First, we load all of the data from the simulations.

df5_5k <- read.csv("rare_cell_type_5000_cells_5.csv", row.names = 1)
df5_10k <- read.csv("rare_cell_type_10000_cells_5.csv", row.names = 1)
df10_5k <- read.csv("rare_cell_type_5000_cells_10.csv", row.names = 1)
df10_10k <- read.csv("rare_cell_type_10000_cells_10.csv", row.names = 1)

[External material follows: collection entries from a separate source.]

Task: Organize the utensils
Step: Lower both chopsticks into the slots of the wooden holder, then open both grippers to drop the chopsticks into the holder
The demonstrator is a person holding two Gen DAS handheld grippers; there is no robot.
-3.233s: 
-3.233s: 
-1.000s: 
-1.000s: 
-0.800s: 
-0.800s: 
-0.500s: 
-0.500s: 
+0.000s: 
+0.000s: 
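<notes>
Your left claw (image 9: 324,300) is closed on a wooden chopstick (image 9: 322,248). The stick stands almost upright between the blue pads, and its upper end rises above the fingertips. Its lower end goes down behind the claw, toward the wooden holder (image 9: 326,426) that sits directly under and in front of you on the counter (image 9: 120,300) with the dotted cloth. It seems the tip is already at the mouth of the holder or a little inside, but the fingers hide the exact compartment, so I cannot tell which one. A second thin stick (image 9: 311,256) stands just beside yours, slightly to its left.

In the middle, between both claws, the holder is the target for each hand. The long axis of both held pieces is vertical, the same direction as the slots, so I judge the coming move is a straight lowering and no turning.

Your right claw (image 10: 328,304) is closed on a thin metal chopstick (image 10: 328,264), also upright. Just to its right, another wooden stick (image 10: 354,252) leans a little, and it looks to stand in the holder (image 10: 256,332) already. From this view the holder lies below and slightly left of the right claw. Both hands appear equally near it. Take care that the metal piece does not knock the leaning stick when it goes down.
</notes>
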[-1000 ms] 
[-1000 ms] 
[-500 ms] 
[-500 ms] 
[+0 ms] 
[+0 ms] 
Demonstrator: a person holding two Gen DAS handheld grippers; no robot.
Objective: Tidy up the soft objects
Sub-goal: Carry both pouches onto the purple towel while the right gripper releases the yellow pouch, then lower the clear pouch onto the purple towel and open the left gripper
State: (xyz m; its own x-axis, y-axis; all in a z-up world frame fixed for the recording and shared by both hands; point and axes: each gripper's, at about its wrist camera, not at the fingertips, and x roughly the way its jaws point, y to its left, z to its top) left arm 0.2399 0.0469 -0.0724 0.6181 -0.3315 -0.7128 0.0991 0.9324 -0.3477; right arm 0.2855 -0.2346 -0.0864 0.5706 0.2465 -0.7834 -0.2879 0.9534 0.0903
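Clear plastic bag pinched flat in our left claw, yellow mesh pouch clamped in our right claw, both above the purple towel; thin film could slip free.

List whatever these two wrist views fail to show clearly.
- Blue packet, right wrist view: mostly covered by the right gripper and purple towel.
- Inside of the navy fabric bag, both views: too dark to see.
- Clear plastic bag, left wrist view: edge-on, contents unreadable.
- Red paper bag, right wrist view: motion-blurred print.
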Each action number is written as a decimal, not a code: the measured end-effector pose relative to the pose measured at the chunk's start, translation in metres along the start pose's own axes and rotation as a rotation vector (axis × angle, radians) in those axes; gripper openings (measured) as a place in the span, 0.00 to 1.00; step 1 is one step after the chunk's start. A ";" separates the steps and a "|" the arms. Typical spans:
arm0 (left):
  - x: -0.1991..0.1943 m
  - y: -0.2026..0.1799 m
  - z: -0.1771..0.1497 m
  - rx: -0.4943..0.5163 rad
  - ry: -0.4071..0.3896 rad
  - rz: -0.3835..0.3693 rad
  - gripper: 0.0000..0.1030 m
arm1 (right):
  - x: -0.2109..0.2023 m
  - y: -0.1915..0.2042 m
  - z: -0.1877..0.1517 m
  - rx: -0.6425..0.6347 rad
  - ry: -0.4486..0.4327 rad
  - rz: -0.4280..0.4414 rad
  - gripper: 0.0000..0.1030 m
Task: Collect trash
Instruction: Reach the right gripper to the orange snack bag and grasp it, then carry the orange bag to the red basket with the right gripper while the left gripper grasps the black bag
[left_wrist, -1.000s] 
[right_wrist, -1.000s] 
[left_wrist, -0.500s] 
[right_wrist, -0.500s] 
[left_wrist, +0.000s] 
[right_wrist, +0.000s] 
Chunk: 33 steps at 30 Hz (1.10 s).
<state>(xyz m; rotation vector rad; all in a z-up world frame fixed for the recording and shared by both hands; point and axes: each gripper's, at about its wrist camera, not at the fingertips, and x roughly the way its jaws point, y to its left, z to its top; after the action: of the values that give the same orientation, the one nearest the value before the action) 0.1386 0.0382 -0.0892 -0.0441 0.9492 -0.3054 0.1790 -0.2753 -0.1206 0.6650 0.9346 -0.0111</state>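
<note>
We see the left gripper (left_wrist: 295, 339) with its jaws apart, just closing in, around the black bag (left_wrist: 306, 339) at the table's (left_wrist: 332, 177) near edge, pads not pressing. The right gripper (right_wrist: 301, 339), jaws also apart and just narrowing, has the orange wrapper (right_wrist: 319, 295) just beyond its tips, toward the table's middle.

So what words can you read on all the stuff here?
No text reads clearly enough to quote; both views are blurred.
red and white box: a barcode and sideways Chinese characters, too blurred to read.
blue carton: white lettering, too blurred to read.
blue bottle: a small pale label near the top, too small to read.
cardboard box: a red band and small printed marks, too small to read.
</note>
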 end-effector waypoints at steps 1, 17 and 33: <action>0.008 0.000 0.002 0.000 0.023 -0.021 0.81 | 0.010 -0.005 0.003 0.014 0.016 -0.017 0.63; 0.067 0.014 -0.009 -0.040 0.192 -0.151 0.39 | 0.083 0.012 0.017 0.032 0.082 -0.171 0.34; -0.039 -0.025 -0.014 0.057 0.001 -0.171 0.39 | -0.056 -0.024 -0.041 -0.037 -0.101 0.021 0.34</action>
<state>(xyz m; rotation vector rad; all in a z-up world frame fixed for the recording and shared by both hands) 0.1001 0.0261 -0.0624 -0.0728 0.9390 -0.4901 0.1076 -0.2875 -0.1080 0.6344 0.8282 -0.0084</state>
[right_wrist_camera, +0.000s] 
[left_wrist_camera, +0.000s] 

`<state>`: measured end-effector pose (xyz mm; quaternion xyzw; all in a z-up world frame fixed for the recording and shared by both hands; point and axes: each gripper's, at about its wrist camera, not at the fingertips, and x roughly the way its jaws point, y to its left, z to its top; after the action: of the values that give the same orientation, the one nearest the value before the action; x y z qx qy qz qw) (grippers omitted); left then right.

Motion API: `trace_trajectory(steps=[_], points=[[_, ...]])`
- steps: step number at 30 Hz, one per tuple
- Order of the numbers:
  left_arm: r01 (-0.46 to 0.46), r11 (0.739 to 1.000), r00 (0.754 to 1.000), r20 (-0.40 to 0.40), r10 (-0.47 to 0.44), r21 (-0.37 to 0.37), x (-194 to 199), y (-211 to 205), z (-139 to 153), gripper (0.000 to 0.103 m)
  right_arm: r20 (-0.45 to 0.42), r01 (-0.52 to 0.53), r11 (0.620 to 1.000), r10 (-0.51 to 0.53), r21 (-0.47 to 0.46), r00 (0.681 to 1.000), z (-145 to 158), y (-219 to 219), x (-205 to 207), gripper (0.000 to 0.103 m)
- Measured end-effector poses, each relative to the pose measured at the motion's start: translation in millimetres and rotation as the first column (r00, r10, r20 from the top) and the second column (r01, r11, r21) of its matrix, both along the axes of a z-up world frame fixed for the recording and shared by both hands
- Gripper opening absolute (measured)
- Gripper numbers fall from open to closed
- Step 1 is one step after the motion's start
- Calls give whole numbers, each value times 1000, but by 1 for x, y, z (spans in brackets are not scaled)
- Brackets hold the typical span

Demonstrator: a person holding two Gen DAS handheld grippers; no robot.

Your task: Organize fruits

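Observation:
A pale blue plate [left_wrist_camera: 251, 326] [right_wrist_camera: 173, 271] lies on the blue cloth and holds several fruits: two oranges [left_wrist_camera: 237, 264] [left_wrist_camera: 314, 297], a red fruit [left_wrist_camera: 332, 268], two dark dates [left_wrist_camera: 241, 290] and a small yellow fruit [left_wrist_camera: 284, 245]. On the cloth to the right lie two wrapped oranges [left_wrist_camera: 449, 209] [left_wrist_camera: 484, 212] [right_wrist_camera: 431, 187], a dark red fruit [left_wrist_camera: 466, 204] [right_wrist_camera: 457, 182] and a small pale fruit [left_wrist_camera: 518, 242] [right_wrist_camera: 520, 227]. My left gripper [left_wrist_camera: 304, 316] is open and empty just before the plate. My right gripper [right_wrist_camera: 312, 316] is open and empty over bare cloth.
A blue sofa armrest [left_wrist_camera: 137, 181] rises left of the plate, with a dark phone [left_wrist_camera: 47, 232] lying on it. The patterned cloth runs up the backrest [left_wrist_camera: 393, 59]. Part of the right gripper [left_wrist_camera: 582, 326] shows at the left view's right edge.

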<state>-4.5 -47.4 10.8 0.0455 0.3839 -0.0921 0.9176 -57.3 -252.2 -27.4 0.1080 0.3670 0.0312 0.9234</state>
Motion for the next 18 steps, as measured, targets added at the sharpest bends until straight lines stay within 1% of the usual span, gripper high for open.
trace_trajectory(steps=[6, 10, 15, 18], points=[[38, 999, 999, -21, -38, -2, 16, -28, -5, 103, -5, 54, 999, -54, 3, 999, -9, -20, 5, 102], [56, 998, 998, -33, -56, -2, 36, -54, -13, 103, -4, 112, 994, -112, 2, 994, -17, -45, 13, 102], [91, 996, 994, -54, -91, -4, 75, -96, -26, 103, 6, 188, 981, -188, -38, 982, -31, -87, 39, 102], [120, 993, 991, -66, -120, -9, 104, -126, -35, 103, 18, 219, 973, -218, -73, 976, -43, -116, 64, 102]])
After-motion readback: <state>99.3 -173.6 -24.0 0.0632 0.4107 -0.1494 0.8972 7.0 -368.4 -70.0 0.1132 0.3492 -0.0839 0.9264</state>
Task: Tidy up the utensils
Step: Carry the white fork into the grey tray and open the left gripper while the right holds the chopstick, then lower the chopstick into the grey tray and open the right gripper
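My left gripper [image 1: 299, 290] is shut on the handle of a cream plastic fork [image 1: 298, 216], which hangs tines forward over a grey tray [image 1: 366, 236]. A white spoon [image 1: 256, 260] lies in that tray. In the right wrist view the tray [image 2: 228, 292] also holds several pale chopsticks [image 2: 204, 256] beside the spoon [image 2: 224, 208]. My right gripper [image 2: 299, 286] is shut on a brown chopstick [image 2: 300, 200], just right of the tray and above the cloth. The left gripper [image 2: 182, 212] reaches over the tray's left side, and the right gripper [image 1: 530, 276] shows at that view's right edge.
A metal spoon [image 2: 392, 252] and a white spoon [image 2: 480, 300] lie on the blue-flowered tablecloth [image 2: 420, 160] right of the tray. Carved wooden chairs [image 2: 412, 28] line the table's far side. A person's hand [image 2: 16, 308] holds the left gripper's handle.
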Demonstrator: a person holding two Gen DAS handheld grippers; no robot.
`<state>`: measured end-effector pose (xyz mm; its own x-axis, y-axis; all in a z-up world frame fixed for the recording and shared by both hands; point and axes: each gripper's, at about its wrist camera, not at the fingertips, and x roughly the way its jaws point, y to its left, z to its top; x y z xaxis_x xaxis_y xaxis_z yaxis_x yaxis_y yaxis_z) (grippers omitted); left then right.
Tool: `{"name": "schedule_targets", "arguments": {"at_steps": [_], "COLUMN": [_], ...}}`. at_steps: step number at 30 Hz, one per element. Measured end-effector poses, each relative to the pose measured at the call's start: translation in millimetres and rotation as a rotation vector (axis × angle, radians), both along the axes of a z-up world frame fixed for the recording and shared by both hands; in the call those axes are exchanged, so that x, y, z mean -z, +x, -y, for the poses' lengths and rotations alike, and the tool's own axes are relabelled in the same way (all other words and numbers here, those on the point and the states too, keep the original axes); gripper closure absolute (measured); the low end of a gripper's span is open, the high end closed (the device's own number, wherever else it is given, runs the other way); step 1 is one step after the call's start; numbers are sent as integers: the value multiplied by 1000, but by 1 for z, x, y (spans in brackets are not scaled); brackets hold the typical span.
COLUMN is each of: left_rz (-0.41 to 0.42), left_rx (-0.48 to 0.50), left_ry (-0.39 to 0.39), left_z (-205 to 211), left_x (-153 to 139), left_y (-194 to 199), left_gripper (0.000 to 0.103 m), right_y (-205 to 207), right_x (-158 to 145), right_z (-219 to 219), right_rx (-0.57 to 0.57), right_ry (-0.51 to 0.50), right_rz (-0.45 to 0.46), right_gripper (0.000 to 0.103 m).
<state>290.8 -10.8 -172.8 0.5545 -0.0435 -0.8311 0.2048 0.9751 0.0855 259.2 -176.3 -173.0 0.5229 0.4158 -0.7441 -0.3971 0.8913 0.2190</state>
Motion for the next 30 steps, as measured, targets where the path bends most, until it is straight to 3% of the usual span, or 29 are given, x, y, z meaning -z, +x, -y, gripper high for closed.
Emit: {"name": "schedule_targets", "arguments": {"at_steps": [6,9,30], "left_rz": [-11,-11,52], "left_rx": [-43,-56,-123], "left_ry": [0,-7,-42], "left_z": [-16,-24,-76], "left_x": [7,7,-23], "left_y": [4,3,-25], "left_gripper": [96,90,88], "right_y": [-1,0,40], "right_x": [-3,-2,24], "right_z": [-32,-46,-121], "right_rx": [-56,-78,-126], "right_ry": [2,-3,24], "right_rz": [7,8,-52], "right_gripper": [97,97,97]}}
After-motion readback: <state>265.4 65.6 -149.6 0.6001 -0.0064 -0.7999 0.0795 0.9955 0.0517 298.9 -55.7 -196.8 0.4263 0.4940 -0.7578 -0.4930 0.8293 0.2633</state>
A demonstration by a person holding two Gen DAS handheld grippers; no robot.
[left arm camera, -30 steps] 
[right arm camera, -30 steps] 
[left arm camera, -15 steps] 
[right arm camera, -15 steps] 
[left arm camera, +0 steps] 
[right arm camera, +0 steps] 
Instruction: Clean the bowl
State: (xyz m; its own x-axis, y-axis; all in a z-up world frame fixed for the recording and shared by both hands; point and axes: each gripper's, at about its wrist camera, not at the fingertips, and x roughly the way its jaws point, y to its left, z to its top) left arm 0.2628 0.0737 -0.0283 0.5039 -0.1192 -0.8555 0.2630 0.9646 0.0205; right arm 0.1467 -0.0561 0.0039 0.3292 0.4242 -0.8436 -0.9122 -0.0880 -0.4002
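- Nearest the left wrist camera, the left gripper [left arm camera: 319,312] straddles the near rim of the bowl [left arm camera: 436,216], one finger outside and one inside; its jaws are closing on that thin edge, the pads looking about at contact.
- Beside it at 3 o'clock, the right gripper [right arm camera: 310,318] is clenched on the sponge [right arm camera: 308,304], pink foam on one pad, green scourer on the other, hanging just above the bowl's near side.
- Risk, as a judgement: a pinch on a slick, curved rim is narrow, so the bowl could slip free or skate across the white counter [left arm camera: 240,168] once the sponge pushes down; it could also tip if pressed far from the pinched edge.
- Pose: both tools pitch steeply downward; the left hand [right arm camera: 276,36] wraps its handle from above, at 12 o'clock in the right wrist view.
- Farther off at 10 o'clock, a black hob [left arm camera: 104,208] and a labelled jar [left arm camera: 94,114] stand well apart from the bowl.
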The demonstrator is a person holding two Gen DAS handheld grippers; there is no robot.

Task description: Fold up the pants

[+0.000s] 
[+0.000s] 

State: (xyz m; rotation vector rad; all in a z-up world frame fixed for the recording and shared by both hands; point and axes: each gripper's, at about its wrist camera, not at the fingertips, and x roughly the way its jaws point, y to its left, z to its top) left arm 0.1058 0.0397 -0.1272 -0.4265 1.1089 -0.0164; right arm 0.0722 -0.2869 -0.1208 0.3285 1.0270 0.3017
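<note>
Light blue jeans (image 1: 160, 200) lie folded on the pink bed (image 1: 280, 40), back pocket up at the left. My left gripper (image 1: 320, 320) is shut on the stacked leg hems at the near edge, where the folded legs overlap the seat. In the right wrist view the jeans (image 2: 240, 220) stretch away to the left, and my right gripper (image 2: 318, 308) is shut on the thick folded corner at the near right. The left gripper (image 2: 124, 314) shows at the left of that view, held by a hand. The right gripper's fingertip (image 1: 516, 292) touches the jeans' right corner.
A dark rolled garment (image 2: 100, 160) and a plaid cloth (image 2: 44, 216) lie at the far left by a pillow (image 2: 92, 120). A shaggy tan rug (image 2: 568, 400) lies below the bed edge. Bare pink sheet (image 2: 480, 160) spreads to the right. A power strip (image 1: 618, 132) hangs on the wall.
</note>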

scAce <- read.csv('scAce_results.csv')
scAce$X <- NULL
scAce$original_num_cells <- scAce$num_cells
scAce$num_cells <- NULL
scAce$downsampled_count <- scAce$num_downsampled
scAce$num_downsampled <- NULL
scAce <- subset(scAce, num_groups < 20)


df <- rbind(df5_5k,
            df5_10k,
            df10_5k,
            df10_10k)



df <- melt(df, measure.vars = c("recall_num_clusters", "scSHC_num_clusters", "CHOIR_num_clusters" ))
scAce <- melt(scAce, measure.vars = c("scAce_num_clusters"))

df <- rbind(df, scAce)

df <- subset(df, downsampled_count < 250)

Next, we summarize the mean and standard deviation of the number of clusters.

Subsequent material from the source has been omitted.